Eastern Promises
How do we free ourselves from the past? Can we do it through will, or do we need to be altered? Maybe it's both. Here's a new story.
Enlightenment
We are out for the kill, but it is a different kind of kill. There will be no dignitary in the cross-hairs of my scope, no operative to immolate inside the volcanic heat of an exploding car. Tonight we are out to kill in quantity. Thousands, perhaps.
My host and caretaker for the last 60 days, Suwan, leads me into a field between a rice paddy and the jungle. Where we are, I still don't quite know. It is, I think, on the border between Thailand and Myanmar. Lots of pig smuggling in the area. The occasional ivory smuggling, too. I carry the car battery, and Suwan carries the lamp. His two sons carry four large panes of plexiglass.
“Watch for cobras,” says Suwan in rough English.
“Cobras?” I ask, my head on a swivel.
“They bite,” he says.
His sons laugh.
We place the lamp--a halogen light wired to an old broom set in a bucket of cement--in the shallow water, then go about surrounding it with saw horses we retrieve from beneath a rubber tree.
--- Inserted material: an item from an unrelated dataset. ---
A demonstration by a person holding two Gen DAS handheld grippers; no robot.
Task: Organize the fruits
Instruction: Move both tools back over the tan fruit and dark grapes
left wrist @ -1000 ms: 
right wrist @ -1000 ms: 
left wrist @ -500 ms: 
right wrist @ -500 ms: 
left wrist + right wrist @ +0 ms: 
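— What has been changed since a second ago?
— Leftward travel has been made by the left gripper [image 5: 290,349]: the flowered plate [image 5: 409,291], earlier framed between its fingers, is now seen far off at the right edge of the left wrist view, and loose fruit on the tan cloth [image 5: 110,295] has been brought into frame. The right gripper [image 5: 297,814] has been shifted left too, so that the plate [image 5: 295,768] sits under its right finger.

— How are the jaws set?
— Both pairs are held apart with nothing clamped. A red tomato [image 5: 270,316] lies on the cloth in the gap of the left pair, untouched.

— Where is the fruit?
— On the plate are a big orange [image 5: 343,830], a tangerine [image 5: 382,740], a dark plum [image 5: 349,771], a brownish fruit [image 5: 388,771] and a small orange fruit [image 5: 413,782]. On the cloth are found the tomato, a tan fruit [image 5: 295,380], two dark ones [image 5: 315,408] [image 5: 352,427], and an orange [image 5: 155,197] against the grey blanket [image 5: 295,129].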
The boys work the bottoms of the plexiglass panes into slots on the tops of the saw horses. Suwan takes some plastic sheets out of a beat up satchel and I help him arrange the sheets under each of the saw horses. I slosh back and admire our handiwork. The plexiglass panes glint with a ghostly glare. I can't escape the feeling that they are windows to a place that is peaceful and otherworldly.
A certain giddiness overcomes me. That is, perhaps, my first glimpse of what the Buddha has to offer even a sad case like me. I, of course, am an athiest, bred to kill for my country. But since convalescing in the jungle with Suwan, a former Buddhist monk, I’ve learned a thing or two about introspection. It takes me past the hollow musings of Aristotle and St. Aquinas to the possibilies of the now.
My handlers wouldn't like what I'm thinking. It occures to me that my karma is in ruins, and I don't have enough good deeds to balance out my bad deeds. Do I believe in reincarnation or ghosts like Suwan? No. But I realize that the gunshot wounds are the least of what I suffered in South Africa. I feel weighted down. My college professors once raved about Sarte. How did I go from Sarte to contract killing?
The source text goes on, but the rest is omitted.